**** Provided records ****

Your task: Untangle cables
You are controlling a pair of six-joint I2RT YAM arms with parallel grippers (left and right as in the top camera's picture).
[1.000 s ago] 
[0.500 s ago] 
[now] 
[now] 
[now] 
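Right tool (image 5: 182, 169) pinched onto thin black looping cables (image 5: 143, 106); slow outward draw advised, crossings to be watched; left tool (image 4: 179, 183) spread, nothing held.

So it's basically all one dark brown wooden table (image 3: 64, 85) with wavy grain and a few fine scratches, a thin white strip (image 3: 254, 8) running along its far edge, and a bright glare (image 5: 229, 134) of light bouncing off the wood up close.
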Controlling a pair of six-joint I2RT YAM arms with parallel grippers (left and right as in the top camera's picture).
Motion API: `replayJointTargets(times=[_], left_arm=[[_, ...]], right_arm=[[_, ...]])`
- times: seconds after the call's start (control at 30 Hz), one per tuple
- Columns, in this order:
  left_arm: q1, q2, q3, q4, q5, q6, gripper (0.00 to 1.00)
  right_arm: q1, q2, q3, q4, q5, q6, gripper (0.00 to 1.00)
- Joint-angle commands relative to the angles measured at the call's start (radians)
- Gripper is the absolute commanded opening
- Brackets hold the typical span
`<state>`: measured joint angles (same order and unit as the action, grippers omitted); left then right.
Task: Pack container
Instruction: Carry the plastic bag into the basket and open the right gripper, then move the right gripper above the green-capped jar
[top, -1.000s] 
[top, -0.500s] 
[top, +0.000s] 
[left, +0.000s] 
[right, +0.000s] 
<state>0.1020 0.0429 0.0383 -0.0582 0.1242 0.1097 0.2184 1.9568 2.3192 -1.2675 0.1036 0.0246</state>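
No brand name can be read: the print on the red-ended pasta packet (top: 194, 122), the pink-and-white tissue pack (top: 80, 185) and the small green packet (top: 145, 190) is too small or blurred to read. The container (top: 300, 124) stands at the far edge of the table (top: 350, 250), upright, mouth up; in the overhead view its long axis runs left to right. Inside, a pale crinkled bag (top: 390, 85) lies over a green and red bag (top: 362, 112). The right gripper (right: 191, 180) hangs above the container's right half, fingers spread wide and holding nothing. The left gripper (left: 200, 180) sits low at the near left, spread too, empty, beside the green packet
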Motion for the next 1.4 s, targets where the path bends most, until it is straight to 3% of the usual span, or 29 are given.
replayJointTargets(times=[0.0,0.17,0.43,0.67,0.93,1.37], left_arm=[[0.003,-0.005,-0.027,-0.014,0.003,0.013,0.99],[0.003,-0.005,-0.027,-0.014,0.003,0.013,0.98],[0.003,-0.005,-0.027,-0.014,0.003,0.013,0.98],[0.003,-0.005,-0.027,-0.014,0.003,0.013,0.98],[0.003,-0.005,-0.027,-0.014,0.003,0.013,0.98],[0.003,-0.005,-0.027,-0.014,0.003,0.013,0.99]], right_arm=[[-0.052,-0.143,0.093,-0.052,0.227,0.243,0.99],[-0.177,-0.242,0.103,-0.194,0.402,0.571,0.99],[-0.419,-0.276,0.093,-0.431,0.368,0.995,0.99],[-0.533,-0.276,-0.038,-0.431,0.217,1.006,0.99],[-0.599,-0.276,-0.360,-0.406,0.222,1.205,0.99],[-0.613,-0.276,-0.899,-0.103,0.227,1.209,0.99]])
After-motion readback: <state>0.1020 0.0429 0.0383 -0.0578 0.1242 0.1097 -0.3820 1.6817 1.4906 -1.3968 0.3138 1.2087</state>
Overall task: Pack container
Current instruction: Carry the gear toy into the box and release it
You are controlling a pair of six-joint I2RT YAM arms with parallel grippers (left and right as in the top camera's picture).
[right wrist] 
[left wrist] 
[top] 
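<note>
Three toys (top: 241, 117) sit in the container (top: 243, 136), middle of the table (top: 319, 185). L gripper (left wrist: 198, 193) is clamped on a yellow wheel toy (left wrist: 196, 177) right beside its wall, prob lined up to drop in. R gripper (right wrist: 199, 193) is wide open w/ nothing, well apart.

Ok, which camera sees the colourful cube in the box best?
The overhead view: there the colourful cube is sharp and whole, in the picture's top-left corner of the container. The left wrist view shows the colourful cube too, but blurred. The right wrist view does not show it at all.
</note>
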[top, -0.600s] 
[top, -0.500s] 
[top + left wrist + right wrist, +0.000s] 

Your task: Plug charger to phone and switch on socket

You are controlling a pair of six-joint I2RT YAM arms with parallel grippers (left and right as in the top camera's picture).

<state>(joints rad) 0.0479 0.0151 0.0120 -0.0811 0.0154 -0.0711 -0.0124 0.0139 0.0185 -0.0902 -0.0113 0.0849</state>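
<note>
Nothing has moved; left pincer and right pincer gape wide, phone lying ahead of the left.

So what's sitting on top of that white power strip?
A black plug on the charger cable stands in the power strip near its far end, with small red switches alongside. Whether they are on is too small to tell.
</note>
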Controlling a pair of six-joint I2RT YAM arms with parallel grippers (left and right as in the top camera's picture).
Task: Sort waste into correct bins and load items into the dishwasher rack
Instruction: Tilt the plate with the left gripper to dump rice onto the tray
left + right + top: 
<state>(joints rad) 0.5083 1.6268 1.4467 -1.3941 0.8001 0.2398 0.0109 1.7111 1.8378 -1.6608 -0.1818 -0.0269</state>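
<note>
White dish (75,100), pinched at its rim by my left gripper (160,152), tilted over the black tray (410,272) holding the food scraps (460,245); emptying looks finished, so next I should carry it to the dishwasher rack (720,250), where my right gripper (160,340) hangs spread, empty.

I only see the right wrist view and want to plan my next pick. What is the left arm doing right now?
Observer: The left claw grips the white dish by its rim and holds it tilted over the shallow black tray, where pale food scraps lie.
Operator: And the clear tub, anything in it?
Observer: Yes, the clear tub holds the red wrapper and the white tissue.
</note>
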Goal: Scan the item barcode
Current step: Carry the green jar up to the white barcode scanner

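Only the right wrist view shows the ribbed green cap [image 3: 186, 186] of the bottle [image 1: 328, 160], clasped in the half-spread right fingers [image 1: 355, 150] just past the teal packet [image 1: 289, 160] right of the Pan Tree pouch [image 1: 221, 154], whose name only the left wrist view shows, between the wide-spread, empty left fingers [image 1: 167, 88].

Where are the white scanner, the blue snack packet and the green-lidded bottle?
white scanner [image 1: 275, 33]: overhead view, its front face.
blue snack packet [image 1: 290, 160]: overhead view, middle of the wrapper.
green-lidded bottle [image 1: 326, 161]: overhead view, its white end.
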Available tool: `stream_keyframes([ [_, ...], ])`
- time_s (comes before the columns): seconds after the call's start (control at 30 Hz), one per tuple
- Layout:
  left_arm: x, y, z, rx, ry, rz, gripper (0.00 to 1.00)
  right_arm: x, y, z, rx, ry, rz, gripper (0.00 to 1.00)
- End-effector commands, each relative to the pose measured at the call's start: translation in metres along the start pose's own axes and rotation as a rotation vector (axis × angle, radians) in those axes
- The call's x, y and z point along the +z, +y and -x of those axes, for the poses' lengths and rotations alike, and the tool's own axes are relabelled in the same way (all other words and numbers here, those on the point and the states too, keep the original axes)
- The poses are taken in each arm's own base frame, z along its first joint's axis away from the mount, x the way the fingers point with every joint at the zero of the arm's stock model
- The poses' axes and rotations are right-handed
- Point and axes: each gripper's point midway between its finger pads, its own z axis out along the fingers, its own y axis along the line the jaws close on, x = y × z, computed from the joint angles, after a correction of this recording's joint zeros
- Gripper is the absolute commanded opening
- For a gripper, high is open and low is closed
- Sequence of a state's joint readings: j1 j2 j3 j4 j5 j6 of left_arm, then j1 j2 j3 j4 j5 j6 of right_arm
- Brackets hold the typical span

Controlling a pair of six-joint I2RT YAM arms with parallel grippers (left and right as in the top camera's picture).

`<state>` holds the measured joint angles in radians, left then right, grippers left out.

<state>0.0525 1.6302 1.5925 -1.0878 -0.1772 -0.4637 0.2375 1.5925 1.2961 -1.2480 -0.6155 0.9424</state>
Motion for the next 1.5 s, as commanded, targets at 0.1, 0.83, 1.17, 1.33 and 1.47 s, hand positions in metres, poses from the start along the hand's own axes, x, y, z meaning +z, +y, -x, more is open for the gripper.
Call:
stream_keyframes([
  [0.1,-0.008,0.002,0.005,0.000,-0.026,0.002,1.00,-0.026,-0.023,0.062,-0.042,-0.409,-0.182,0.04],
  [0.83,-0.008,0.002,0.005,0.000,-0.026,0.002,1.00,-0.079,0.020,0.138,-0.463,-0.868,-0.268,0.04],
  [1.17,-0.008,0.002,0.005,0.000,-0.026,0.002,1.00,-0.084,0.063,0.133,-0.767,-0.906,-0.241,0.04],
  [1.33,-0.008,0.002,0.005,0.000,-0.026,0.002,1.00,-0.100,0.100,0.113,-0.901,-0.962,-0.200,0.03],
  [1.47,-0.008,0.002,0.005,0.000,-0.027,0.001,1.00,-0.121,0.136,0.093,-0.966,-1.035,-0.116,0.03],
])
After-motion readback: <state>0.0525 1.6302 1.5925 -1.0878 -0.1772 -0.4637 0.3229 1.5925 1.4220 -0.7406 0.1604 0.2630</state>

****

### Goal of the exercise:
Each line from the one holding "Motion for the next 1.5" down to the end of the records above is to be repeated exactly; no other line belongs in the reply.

### Solution below:
Motion for the next 1.5 s, as commanded, targets at 0.1, 0.83, 1.17, 1.33 and 1.47 s, hand positions in metres, poses from the start along the hand's own axes, x, y, z meaning +z, +y, -x, more is open for the gripper.
Call:
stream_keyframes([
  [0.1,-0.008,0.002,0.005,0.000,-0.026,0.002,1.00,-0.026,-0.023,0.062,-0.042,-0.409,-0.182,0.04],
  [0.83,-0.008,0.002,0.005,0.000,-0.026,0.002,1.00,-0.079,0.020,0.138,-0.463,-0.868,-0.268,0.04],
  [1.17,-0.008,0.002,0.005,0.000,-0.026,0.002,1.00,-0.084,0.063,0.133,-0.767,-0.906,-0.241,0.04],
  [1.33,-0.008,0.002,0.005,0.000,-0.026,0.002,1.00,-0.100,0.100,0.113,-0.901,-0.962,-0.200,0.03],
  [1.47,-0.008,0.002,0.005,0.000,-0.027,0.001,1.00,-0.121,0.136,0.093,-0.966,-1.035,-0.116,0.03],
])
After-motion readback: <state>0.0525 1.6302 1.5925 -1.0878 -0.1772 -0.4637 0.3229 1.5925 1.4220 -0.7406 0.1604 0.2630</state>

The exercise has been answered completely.